DAPL, controlled by Energy Transfer Partners, has reportedly cost $4.8bn, of which $2.5bn was financed by loans. The project-level loans have been tied to 17 banks.
A number sold out of the loans after public pressure, including ING and BNP Paribas.
This month, Cook, as part of the Indigenous Women’s Divestment Delegation, met with Deutsche Bank to discuss the currently-suspended Keystone XL Pipeline.
Deutsche Bank is one of many banks “supporting” TransCanada Pipelines, the operator of Keystone XL, according to a Rainforest Action Network investigation from this May, which identified around 20 finance institutions that played “a range of roles on its current lines of credit and recent bond sales”. It did not specify Deutsche Bank’s role.
Deutsche Bank, which confirmed the meeting with the Indigenous Women’s Divestment Delegation, said in a statement to RI: “Deutsche Bank is NOT financing the named pipeline projects. We appreciate the respectful, fair discourse with many of our stakeholders, including numerous NGOs.”

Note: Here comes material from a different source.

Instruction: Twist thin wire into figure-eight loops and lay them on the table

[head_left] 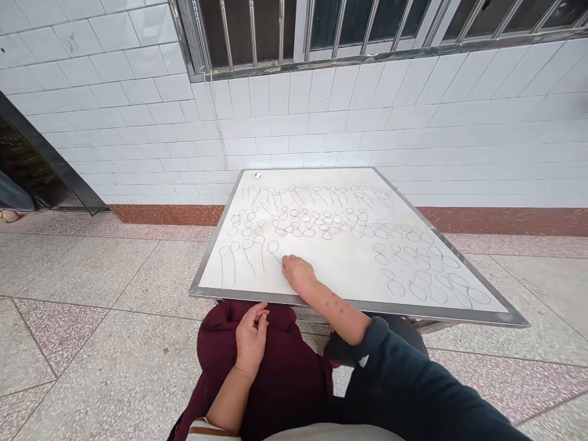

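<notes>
My right hand (298, 273) rests on the white board with its fingers pinched together. The tail of a thin dark looped strand (274, 246) runs into its fingertips; the exact grip is hidden. To the left stand several similar strands (248, 245), each a round loop with a long tail. Over my lap, just below the board's front edge, hangs my left hand (251, 337). Its fingers are loosely bent and apart, with nothing visible in them. Rows of figure-eight loops (294, 223) cross the middle of the board, and more overlap in a group (427, 275) at the right.
The white board (331, 269) has a grey metal rim and sits against a white tiled wall (294, 135). A small red-and-white object (258, 176) lies near its back left corner. Above is a barred window (340, 30). Maroon cloth (280, 367) covers the lap.
</notes>
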Demonstrator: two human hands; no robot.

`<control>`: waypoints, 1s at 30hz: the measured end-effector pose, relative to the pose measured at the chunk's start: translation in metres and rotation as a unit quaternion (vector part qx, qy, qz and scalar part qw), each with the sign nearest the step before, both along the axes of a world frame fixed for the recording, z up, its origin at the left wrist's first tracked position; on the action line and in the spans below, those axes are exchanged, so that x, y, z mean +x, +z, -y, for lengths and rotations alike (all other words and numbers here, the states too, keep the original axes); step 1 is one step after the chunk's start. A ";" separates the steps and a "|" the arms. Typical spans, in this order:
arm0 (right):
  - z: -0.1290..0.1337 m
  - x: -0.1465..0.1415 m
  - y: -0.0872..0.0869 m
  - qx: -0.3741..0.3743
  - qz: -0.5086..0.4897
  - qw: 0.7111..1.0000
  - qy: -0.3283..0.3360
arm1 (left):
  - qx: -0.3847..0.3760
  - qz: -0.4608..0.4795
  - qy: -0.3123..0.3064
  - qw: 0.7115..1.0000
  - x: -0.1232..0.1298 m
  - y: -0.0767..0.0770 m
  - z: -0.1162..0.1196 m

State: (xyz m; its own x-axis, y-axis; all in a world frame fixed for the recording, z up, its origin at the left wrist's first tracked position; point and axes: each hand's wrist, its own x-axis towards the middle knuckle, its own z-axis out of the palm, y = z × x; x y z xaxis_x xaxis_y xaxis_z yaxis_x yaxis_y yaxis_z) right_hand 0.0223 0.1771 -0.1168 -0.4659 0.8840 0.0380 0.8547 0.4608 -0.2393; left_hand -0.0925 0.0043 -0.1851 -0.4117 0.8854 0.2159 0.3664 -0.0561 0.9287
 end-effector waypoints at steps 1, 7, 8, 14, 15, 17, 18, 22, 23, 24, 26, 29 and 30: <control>-0.004 -0.003 0.000 -0.002 -0.006 1.000 -0.002 | 0.002 -0.007 -0.002 1.000 -0.001 -0.001 -0.002; -0.014 -0.015 -0.010 -0.003 -0.080 0.997 -0.015 | 0.013 -0.055 -0.021 0.998 -0.002 0.000 -0.008; -0.014 -0.014 -0.013 0.001 -0.099 0.995 -0.018 | 0.015 -0.062 -0.022 0.998 -0.001 0.000 -0.008; -0.003 0.008 -0.020 0.029 -0.236 0.971 -0.013 | 0.022 -0.124 -0.026 0.992 -0.004 0.008 -0.004; 0.004 0.015 -0.021 0.032 -0.258 0.966 -0.005 | 0.023 -0.141 -0.029 0.989 -0.008 0.012 -0.001; 0.026 0.031 -0.024 0.033 -0.291 0.956 0.021 | 0.019 -0.180 -0.043 0.982 -0.018 0.021 0.005; 0.041 0.039 -0.027 0.030 -0.303 0.952 0.041 | 0.014 -0.204 -0.054 0.977 -0.025 0.026 0.009; 0.106 0.069 -0.056 -0.032 -0.315 0.936 0.157 | -0.015 -0.303 -0.061 0.951 -0.049 0.036 0.023; 0.118 0.074 -0.063 -0.046 -0.312 0.935 0.161 | -0.024 -0.319 -0.056 0.946 -0.052 0.036 0.025; 0.126 0.076 -0.070 -0.061 -0.304 0.937 0.159 | -0.032 -0.332 -0.048 0.942 -0.054 0.035 0.026; 0.130 0.075 -0.080 -0.090 -0.276 0.946 0.146 | -0.049 -0.355 -0.033 0.933 -0.054 0.034 0.026; 0.118 0.062 -0.082 -0.128 -0.229 0.953 0.153 | -0.070 -0.382 -0.018 0.921 -0.047 0.038 0.032; 0.112 0.057 -0.080 -0.135 -0.222 0.952 0.159 | -0.085 -0.392 -0.016 0.916 -0.043 0.042 0.038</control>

Osprey Orielle Lake, Founder of Women’s Earth and Climate Action Network International and Co-Director of Indigenous Women’s Divestment Delegations, said: “As a lead financier of the fossil fuel industry in Europe, Deutsche must be accountable to activities of the companies they finance regarding further destruction of the climate, the violation of indigenous rights, escaping harms to public health during a pandemic, and increased rates of violence towards indigenous women living near ‘man camps’ associated with pipeline construction.”
“Man camps”, which house pipeline workers, have been linked to increased crime, drug use and sexual violence, and trafficking in indigenous communities.
The Deutsche Bank spokesman said: “We have clear policies on pipeline projects and the respect of human rights. We comment in detail on our positions on the criticized issues in our Environmental and Social Policy Framework as well as in our Non-Financial Report.”